Page 2 of 4, line 20, Reduced building envelopes. Ms. Keeler talked about allowing small houses and Mr. Rose thought it important words need to be clearly understood he thought it meant "footprint" .
Page 2 of 4, line 37, buffering techniques. Concern that scenic corridors or scenic highways can be defined and added without much public knowledge. If you have such property and come in for a building permit but staff says no, because it is a scenic corridor is it Island County’s intention to put on the title all that property which will be restricted? If not, what happens to the free will and interests of the private property purchaser?
Requested clarification about street design.
Mr. Moore clarified that comments had been received from Tom Roehl he was basically in agreement with, thinking that these needed to be spelled out in greater detail in order to clarify them. This would not apply to a short plat, a short plat does not have a street. This refers to roads in PRD’s or long plats and county roads, whether county or private.

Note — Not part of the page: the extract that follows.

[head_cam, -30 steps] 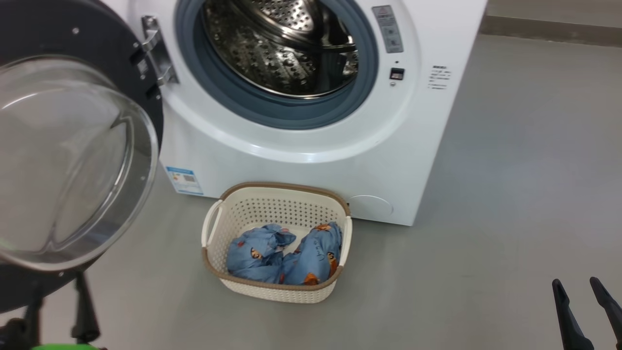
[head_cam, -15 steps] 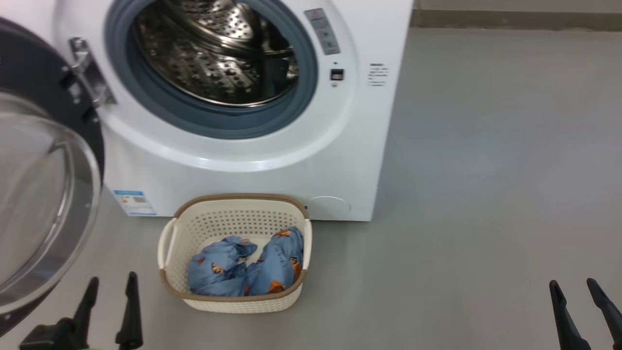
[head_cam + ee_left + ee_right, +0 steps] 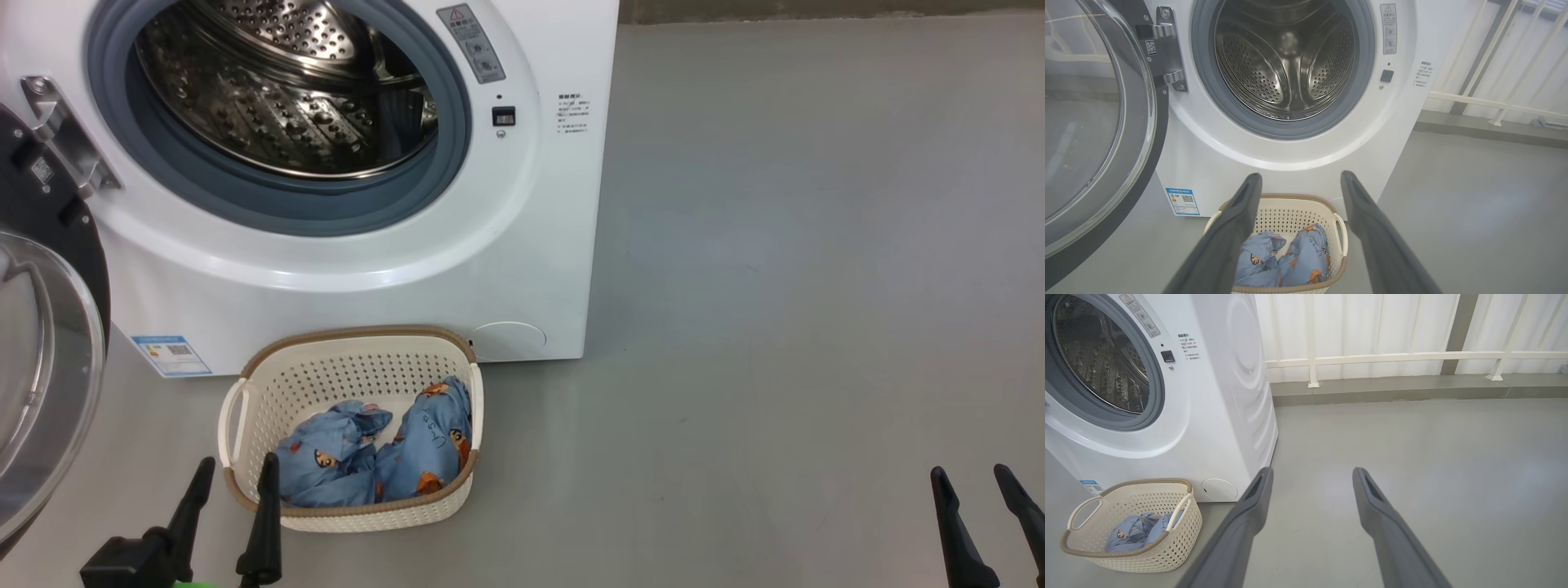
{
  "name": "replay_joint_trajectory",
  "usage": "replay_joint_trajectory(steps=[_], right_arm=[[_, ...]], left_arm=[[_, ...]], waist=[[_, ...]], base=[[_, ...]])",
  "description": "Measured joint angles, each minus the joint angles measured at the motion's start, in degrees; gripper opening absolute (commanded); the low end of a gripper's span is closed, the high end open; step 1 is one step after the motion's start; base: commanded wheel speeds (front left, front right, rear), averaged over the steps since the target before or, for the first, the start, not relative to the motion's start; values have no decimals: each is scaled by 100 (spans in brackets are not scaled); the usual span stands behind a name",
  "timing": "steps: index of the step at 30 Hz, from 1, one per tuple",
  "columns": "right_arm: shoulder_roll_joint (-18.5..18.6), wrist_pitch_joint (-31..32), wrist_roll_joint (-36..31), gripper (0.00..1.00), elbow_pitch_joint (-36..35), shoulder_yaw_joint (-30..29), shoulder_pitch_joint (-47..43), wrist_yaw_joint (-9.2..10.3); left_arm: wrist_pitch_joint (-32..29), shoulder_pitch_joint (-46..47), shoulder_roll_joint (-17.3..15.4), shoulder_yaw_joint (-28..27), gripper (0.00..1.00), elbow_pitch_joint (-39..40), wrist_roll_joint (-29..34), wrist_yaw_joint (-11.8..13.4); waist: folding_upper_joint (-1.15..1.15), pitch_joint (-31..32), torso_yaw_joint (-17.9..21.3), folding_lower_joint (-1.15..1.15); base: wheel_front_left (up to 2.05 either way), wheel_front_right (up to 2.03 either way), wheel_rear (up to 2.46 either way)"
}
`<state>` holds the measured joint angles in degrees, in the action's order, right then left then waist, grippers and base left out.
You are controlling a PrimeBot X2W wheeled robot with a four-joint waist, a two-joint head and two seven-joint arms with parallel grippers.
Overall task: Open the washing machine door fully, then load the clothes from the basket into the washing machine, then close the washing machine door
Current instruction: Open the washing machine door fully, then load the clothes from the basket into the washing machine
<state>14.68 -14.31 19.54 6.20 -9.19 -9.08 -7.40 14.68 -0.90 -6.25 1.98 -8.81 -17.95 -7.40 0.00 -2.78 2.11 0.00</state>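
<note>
Left gripper (image 3: pixel 236 467) wide open, holding nothing, low by the near left corner of the basket (image 3: pixel 351 371); right gripper (image 3: pixel 969 474) equally spread, also empty, over bare floor (image 3: pixel 775 327) well to the right. Head view: one washing machine (image 3: pixel 547 245), its door (image 3: pixel 37 384) swung open at the left, black rim, clear bulging glass. Blue sticker (image 3: pixel 171 355) with QR code low on the front; grey strip (image 3: pixel 471 42) with red warning triangle beside the opening; print too small to read. One basket on the floor just before the machine, two light-blue clothes (image 3: pixel 371 461) with orange-brown figures inside. Left wrist view: perforated steel drum (image 3: pixel 1257 73), grey-blue gasket (image 3: pixel 1202 73), fingers (image 3: pixel 1229 237) framing the basket. Right wrist view: two handles (image 3: pixel 1177 512) on the basket, white railing (image 3: pixel 1392 356) behind.
</note>
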Motion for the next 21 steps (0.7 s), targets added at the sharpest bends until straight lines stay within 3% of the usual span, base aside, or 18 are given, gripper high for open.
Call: replay_joint_trajectory(steps=[13, 21], right_arm=[[-33, 0, 0, 100, -2, -46, 20, 0], [-32, 0, 0, 100, -3, -52, 125, 0]], left_arm=[[-1, 112, -16, 126, 100, -180, -354, 0], [-1, 215, -53, 183, 100, -188, -459, 0]], waist=[[0, -69, -46, 0], [0, -173, -62, 0]], base=[[1, -5, 4], [47, -132, 86]])
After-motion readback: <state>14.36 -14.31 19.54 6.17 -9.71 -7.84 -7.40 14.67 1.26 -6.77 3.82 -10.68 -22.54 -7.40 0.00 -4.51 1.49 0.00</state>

Mr. Rose believed a great deal of attention should be paid to the potential for unintended consequences on a PRD development where the developer will be required to bear all the costs and all subsequent property owners to maintain, but the County tells how to build it.

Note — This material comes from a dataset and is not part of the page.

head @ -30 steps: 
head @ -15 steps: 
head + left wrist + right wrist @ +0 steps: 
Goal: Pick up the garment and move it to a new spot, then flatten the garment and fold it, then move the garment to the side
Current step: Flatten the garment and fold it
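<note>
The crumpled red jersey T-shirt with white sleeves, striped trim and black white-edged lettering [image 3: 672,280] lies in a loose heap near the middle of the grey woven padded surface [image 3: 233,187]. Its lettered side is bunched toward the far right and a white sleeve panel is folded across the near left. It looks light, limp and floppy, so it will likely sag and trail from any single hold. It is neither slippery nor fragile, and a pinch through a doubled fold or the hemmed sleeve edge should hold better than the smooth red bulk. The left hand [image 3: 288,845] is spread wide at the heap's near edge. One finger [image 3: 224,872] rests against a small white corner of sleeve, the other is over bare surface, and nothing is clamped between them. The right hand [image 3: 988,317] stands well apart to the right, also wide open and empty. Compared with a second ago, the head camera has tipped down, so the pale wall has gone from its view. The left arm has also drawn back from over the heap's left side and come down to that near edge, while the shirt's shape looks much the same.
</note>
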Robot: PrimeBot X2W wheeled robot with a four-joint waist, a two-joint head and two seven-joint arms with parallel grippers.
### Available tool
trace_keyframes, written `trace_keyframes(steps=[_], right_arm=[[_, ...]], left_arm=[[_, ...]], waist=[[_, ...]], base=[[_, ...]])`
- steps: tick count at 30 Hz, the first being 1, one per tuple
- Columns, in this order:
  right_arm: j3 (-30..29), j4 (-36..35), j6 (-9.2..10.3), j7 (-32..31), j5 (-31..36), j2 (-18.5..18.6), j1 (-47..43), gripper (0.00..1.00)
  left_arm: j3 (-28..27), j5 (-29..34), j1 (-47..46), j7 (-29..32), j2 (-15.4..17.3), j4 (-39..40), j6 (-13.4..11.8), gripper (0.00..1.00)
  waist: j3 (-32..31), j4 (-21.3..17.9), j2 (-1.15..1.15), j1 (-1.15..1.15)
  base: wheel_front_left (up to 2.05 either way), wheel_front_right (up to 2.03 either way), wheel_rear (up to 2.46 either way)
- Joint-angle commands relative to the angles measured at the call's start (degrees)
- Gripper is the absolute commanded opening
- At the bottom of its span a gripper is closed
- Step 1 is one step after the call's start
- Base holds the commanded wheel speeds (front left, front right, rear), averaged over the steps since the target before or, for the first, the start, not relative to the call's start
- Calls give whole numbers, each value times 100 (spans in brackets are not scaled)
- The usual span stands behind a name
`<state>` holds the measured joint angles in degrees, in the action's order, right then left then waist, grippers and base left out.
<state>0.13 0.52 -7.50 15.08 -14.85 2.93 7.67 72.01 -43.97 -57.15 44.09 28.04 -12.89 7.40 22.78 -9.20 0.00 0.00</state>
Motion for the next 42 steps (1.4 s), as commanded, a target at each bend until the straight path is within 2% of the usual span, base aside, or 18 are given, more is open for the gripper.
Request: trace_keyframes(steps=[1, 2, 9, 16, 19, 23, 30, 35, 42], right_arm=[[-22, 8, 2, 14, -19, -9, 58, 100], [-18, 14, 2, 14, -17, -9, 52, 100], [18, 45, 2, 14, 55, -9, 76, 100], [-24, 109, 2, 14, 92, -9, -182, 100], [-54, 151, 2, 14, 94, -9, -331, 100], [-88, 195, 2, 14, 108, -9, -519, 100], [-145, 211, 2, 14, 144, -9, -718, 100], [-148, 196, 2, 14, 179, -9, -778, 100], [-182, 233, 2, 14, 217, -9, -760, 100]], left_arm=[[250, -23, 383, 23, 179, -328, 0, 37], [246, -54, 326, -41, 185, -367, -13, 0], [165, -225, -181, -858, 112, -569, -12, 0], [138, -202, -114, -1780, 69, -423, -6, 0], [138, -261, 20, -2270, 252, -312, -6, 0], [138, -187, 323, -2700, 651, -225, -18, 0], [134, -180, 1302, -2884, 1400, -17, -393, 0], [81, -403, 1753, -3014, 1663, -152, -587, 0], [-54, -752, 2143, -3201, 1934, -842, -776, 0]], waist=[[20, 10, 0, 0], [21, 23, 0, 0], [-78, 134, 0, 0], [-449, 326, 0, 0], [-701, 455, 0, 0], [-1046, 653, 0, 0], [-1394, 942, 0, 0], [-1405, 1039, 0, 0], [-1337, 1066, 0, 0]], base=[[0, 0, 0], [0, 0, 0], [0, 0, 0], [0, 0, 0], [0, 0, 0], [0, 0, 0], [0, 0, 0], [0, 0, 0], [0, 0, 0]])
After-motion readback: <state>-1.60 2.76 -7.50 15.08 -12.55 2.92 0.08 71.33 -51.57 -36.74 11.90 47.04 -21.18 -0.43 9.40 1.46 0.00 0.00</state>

Page 4 of 4, Public Benefit Rating System. Mr. Rose was aware that WEAN suggested a PBRS to the Planning Commission many times. He thought it would be very useful for the Board to ask for a briefing of what WEAN expects or intends. Mr. Rose recalled that included anything 5 acres or larger would be able to apply, based on some criteria. If all 5 acre or larger parcels could qualify for some kind of tax deferral, it would be appropriate that the Board consult t with the Assessor before any implementation.
John Graham, Clinton, Citizens Growth Management Coalition
Stated that the County needs a strategic vision, an overall umbrella under which goals and objectives sit and flow and a reference to it. It is backwards to have a discussion on whether there are one or two levels of scenic highway without having a clear vision of what it is that makes the highways scenic. There is nothing strange or special about creating a vision. His experience leads him to \believe that going about this without going through a vision first cannot produce good results. Mr. Graham referred to a letter he sent to prior Chairman Shelton following up on the 12/22/97 presentation [entered into the record at this time – an e-mail message to Mike Shelton 12/30/97]. The 1/28/98 workshop on vision will not be productive unless a lot of preparatory work is done to make it productive, such as:
In terms of county wide design review standards, the Coalition agrees there should be some broad standards established by the committee of professionals, and also that the specific details must be decided by local committees and local people.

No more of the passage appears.